What the task asks: Return only this: the line with "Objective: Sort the" and all the lines that follow it below, through the final one, exactly as they are.

Source material:
::::::
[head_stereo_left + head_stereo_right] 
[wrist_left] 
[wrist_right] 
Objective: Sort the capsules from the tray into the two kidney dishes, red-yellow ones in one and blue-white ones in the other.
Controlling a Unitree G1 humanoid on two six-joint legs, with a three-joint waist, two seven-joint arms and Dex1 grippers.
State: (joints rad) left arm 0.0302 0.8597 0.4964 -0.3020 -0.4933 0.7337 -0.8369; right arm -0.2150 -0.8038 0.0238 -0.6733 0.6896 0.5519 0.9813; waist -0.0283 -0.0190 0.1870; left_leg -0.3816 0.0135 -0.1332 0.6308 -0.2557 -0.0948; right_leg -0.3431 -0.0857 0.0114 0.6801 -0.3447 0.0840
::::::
Result of the exercise:
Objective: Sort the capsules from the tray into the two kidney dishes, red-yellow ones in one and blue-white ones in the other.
Controlling a Unitree G1 humanoid on two six-joint legs, with a three-joint waist, two seven-joint arms and Dex1 grippers.
State: (joints rad) left arm 0.0302 0.8597 0.4964 -0.3020 -0.4933 0.7337 -0.8369; right arm -0.2150 -0.8038 0.0238 -0.6733 0.6896 0.5519 0.9813; waist -0.0283 -0.0190 0.1870; left_leg -0.3816 0.0135 -0.1332 0.6308 -0.2557 -0.0948; right_leg -0.3431 -0.0857 0.0114 0.6801 -0.3447 0.0840

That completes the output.